As physicians seek innovative practice models, one that is gaining ground is for practices to contract with patients to pay directly for some or all services—often called cash-only, retainer, boutique, concierge, or direct primary care or specialty care practices.
Such descriptions do not reflect the variability found in practices. For the purposes of this paper, the American College of Physicians (ACP) defines a direct patient contracting practice (DPCP) as any practice that directly contracts with patients to pay out-of-pocket for some or all of the services provided by the practice, in lieu of or in addition to traditional insurance arrangements, and/or charges an administrative fee to patients, sometimes called a retainer or concierge fee, often in return for a promise of more personalized and accessible care. This definition encompasses the practice types previously described.

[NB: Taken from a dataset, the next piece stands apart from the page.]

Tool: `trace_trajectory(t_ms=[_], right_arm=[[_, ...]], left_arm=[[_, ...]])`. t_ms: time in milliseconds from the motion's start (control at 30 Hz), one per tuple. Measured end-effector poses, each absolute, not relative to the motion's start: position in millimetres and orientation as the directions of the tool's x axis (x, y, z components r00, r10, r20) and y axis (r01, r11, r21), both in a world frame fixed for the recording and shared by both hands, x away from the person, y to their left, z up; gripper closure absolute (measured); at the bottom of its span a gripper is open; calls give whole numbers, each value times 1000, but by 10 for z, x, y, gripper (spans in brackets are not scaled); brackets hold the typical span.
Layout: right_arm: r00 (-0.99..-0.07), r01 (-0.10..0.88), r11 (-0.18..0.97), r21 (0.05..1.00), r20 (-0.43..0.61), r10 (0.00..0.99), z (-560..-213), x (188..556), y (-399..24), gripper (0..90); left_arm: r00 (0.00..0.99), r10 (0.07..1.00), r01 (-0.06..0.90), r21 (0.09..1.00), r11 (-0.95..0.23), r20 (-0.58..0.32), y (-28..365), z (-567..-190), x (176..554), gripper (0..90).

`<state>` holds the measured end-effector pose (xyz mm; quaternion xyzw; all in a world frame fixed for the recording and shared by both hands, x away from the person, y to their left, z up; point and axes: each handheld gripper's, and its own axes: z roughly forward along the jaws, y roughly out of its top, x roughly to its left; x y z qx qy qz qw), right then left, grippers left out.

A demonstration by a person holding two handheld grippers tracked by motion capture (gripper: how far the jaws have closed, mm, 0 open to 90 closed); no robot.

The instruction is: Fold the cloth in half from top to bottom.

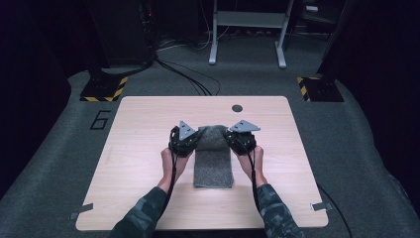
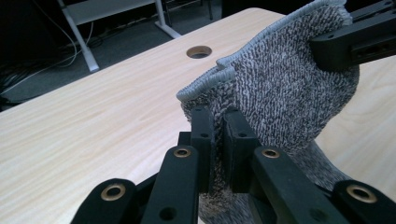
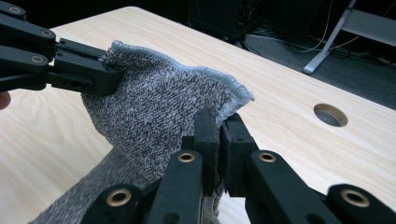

The move to DPCPs is based on the premise that access and quality of care will be improved without third-party payers imposing themselves between the patient and the physician. Yet concerns have been raised that DPCPs may cause access issues for patients who cannot afford to pay directly for care.
This ACP position paper, initiated and written by its Medical Practice and Quality Committee and approved by the Board of Regents on 25 July 2015, assesses the impact of DPCPs on access, cost, and quality; discusses principles from the ACP Ethics Manual, Sixth Edition, that should apply to all practice types; and makes recommendations to mitigate any adverse effect on underserved patients.